**TASK TO COMPLETE:** All that is wanted is how many lines in the records below include the string "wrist".

**MATERIAL SUPPLIED:**

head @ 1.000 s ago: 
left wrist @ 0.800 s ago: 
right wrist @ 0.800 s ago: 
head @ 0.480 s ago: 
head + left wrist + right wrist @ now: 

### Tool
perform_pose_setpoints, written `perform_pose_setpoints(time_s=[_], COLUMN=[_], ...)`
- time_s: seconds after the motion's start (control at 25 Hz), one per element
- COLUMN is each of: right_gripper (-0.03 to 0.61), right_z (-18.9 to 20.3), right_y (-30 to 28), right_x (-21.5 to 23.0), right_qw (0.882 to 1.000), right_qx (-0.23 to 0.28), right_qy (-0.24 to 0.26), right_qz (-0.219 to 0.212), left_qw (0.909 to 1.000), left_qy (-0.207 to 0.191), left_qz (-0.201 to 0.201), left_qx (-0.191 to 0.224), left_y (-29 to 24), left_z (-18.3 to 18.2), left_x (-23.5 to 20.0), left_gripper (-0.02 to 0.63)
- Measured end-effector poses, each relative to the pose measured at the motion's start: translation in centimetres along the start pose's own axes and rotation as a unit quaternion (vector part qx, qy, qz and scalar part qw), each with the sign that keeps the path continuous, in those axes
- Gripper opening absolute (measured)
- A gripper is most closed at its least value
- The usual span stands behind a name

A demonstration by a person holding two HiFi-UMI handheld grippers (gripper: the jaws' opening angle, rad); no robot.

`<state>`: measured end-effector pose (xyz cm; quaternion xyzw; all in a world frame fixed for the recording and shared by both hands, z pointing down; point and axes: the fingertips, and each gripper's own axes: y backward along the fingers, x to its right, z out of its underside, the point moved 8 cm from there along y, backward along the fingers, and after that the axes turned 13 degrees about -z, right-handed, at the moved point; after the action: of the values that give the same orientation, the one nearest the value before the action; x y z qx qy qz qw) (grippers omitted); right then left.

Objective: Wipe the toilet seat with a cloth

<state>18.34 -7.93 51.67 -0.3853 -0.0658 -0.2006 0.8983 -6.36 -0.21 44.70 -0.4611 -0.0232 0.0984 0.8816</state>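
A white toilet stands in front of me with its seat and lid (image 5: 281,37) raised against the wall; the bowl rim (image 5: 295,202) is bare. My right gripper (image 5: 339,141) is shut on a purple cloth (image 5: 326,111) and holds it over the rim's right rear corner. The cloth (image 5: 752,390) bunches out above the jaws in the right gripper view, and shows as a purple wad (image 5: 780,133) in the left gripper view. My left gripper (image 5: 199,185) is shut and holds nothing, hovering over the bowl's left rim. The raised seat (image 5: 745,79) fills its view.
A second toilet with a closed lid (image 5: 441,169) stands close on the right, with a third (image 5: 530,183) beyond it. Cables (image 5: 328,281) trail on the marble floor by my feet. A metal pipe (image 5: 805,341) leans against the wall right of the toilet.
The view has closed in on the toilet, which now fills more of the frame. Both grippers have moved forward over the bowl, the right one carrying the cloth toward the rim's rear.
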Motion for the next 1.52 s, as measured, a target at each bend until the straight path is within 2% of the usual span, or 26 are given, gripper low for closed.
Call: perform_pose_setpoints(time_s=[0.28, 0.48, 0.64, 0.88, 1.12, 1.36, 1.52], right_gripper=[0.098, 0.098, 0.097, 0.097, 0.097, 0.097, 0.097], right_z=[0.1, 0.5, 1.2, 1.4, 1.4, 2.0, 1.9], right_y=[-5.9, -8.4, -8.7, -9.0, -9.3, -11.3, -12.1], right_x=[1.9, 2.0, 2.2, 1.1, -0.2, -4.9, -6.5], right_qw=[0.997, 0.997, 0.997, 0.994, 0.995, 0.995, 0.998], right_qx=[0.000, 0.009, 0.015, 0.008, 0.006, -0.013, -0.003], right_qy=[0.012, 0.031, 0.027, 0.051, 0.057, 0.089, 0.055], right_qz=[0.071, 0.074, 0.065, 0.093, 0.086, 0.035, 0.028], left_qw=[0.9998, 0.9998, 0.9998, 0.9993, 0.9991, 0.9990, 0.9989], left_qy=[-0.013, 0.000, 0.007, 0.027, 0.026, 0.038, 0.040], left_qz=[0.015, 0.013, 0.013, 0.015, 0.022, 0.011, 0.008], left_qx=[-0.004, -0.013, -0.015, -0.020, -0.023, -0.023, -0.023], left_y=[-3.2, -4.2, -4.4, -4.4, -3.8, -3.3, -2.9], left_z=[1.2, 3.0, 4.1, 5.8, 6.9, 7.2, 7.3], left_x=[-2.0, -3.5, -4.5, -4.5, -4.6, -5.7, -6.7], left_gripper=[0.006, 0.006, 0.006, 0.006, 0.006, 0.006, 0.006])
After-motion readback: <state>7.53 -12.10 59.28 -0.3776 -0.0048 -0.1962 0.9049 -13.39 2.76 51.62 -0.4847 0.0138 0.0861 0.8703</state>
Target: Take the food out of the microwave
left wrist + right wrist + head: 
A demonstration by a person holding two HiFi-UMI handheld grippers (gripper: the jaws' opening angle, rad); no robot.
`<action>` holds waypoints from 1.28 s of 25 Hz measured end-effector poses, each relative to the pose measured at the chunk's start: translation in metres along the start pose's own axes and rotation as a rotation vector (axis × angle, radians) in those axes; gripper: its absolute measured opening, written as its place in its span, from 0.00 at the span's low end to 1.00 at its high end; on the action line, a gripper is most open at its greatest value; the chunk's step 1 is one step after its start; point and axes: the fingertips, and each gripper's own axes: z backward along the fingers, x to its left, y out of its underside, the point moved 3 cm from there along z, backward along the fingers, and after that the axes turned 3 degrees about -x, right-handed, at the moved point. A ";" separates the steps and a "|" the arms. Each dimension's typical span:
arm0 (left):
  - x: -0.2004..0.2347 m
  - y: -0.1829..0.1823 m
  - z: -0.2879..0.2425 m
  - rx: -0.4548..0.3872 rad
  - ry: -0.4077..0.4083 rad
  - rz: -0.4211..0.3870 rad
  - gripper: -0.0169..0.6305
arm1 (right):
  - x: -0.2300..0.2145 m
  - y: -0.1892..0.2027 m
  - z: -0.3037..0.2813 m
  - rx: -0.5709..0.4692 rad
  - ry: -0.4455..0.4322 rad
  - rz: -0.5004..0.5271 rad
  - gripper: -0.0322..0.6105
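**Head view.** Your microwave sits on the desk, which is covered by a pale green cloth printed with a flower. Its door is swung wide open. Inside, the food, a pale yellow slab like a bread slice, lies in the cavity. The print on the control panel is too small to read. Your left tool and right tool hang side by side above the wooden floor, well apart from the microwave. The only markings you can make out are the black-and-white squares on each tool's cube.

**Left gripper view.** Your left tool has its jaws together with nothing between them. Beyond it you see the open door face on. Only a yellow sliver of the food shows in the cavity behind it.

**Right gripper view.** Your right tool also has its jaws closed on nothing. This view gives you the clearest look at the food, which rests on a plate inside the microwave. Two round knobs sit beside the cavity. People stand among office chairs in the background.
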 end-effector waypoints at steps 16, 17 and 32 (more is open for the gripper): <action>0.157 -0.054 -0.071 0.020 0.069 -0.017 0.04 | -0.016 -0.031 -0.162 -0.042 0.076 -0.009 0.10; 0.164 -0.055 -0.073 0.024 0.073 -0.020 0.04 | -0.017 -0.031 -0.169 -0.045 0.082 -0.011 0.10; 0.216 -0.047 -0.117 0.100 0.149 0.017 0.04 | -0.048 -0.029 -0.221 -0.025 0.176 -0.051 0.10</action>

**OUTPUT OF THE TASK:** 4